Metabolism. 1996 Sep; 45(9):1179-87.M

Abstract

Acarbose, an alpha-glycosidase inhibitor, treats diabetes mellitus by delaying the digestion and intestinal absorption of dietary carbohydrates. In effective doses, acarbose induces some passage of carbohydrates into the colon. The effect of such chronic carbohydrate transfer on colonic structure and function is unknown. We studied the effects of 1 year of acarbose administration in diabetes mellitus on fecal energy, protein, and fat, including short-chain fatty acids (SCFA) output, fecal pH, and several metabolizing bacterial species.
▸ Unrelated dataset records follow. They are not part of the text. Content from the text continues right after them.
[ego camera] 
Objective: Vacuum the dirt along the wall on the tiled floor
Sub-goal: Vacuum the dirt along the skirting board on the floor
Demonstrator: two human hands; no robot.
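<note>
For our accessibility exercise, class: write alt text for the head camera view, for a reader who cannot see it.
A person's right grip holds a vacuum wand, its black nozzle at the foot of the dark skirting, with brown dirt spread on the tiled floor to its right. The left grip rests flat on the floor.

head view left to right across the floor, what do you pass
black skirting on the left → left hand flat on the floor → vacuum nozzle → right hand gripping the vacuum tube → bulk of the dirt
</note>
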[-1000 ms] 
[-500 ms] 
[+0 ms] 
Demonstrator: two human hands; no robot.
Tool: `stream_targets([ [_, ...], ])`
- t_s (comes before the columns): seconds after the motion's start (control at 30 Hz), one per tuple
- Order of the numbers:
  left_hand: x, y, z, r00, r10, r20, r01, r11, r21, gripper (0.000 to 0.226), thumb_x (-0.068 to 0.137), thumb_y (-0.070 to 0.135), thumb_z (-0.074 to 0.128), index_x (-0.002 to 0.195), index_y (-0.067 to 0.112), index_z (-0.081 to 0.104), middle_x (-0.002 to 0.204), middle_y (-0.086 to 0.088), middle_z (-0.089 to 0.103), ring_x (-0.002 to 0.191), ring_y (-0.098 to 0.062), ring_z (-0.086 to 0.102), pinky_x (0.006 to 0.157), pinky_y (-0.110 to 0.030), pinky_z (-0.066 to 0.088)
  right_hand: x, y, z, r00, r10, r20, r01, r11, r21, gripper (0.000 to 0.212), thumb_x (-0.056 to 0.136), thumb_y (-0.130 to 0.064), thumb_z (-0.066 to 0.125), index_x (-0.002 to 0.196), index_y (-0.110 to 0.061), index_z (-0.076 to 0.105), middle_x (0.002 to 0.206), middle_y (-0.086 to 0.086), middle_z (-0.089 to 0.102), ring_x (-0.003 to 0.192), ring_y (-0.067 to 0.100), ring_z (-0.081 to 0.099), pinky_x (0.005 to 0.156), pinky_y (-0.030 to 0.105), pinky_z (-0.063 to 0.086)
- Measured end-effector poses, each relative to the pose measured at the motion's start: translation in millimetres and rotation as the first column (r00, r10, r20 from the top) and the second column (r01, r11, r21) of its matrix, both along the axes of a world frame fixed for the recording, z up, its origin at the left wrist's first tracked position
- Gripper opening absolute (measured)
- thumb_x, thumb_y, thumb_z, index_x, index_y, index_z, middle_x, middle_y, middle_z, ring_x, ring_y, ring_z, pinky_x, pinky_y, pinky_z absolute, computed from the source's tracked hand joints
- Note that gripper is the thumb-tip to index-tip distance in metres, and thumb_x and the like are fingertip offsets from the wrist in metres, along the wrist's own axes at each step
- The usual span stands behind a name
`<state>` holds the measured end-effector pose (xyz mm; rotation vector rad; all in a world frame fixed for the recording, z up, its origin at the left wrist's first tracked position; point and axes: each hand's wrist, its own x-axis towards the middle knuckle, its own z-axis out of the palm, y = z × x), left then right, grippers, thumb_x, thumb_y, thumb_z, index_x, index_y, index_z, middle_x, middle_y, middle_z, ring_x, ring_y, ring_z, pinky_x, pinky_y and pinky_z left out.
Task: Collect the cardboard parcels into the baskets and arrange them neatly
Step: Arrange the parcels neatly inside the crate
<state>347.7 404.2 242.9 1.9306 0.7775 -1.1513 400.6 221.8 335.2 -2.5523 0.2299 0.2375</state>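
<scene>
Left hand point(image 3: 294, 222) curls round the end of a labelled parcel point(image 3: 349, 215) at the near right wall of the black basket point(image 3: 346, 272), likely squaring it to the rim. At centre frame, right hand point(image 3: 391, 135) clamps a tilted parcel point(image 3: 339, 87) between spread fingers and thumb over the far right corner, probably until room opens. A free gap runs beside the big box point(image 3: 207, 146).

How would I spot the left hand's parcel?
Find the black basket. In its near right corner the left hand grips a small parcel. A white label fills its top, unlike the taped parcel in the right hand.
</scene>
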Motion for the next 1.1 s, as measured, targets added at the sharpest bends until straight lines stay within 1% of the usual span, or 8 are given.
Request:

Changes in colonic histology and epithelial cell proliferation were investigated in rectal biopsies. Fecal macronutrient output was unaffected by acarbose, but pH decreased and total SCFA, butyrate, and acetate output were markedly greater. Breath hydrogen output increased after acarbose, but digoxin-metabolizing bacteria and diacylglycerol (DAG) production were unaltered. Compared with the control, acarbose did not induce hyperplasia or change rectal proliferation. However, total fecal SCFA and butyrate output correlated inversely with proliferation in the rectal upper crypt-a biomarker of risk for colonic neoplasia. In conclusion, long-term acarbose administration does not adversely affect colonic function or fecal nutrient output. If increased fecal SCFA and butyrate reduces upper-crypt proliferation, then acarbose may reduce the risk of colonic neoplasia.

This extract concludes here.